Please set down only the lines that run from the one containing "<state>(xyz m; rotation" to the end of the listing below, exactly as written.

* DATASET EXCERPT:
┄┄┄┄┄┄
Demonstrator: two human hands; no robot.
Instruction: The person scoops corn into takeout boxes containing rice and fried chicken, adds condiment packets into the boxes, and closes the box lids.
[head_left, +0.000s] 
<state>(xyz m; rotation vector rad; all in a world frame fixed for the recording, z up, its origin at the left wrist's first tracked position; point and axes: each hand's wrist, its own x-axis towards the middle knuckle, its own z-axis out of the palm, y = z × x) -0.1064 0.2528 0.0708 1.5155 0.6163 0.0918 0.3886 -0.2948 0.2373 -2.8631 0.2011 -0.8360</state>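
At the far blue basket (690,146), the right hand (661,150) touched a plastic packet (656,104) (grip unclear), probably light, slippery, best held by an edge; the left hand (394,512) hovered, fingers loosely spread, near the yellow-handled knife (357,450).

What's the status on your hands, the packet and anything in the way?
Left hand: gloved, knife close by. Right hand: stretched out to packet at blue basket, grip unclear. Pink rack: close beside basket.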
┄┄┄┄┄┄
* YOUR SOLUTION:
<state>(xyz m; rotation vector rad; all in a world frame fixed for the recording, z up, its origin at the left wrist's first tracked position; point and axes: each hand's wrist, its own x-axis towards the middle knuckle, its own z-axis out of the palm, y = z × x) -0.1064 0.2528 0.0708 1.5155 0.6163 0.0918 0.3886 -0.2948 0.2373 -2.8631 0.2011 -0.8360</state>
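At the far blue basket (690,146), the right hand (661,150) touched a plastic packet (656,104) (grip unclear), probably light, slippery, best held by an edge; the left hand (394,512) hovered, fingers loosely spread, near the yellow-handled knife (357,450).

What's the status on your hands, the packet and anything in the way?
Left hand: gloved, knife close by. Right hand: stretched out to packet at blue basket, grip unclear. Pink rack: close beside basket.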

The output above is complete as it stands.